§ TASK ITEM: Write the data below out again, with each line matching the original.

§ GIVEN MATERIAL:
*** Block opens ***

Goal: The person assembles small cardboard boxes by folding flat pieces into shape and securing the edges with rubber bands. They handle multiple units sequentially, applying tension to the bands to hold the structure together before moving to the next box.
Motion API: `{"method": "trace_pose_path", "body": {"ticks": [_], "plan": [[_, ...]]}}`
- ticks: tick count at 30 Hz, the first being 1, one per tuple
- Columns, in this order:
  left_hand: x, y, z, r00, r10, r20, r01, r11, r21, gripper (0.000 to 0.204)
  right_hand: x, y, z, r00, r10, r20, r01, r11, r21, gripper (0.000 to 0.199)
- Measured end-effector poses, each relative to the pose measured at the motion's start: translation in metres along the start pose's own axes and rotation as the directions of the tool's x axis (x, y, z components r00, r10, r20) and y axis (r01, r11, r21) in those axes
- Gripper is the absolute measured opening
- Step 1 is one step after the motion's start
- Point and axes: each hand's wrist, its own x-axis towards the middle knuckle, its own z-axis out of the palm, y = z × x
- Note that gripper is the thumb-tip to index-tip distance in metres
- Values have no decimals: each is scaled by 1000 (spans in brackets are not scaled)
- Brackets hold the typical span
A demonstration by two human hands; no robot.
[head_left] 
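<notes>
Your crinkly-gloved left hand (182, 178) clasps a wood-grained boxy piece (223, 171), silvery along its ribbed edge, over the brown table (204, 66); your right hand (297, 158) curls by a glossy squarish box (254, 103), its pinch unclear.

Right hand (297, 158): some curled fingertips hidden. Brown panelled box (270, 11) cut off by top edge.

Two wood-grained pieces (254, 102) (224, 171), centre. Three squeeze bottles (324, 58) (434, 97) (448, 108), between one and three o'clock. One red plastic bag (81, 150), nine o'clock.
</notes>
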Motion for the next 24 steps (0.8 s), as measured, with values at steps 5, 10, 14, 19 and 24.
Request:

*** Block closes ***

§ REPLY TO THE TASK:
Goal: The person assembles small cardboard boxes by folding flat pieces into shape and securing the edges with rubber bands. They handle multiple units sequentially, applying tension to the bands to hold the structure together before moving to the next box.
Motion API: `{"method": "trace_pose_path", "body": {"ticks": [_], "plan": [[_, ...]]}}`
- ticks: tick count at 30 Hz, the first being 1, one per tuple
- Columns, in this order:
  left_hand: x, y, z, r00, r10, r20, r01, r11, r21, gripper (0.000 to 0.204)
  right_hand: x, y, z, r00, r10, r20, r01, r11, r21, gripper (0.000 to 0.199)
- Measured end-effector poses, each relative to the pose measured at the motion's start: translation in metres along the start pose's own axes and rotation as the directions of the tool's x axis (x, y, z components r00, r10, r20) and y axis (r01, r11, r21) in those axes
- Gripper is the absolute measured opening
- Step 1 is one step after the motion's start
- Point and axes: each hand's wrist, its own x-axis towards the middle knuckle, its own z-axis out of the palm, y = z × x
- Note that gripper is the thumb-tip to index-tip distance in metres
- Values have no decimals: each is scaled by 1000 (spans in brackets are not scaled)
- Brackets hold the typical span
A demonstration by two human hands; no robot.
[head_left] 
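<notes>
Your crinkly-gloved left hand (182, 178) clasps a wood-grained boxy piece (223, 171), silvery along its ribbed edge, over the brown table (204, 66); your right hand (297, 158) curls by a glossy squarish box (254, 103), its pinch unclear.

Right hand (297, 158): some curled fingertips hidden. Brown panelled box (270, 11) cut off by top edge.

Two wood-grained pieces (254, 102) (224, 171), centre. Three squeeze bottles (324, 58) (434, 97) (448, 108), between one and three o'clock. One red plastic bag (81, 150), nine o'clock.
</notes>
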Motion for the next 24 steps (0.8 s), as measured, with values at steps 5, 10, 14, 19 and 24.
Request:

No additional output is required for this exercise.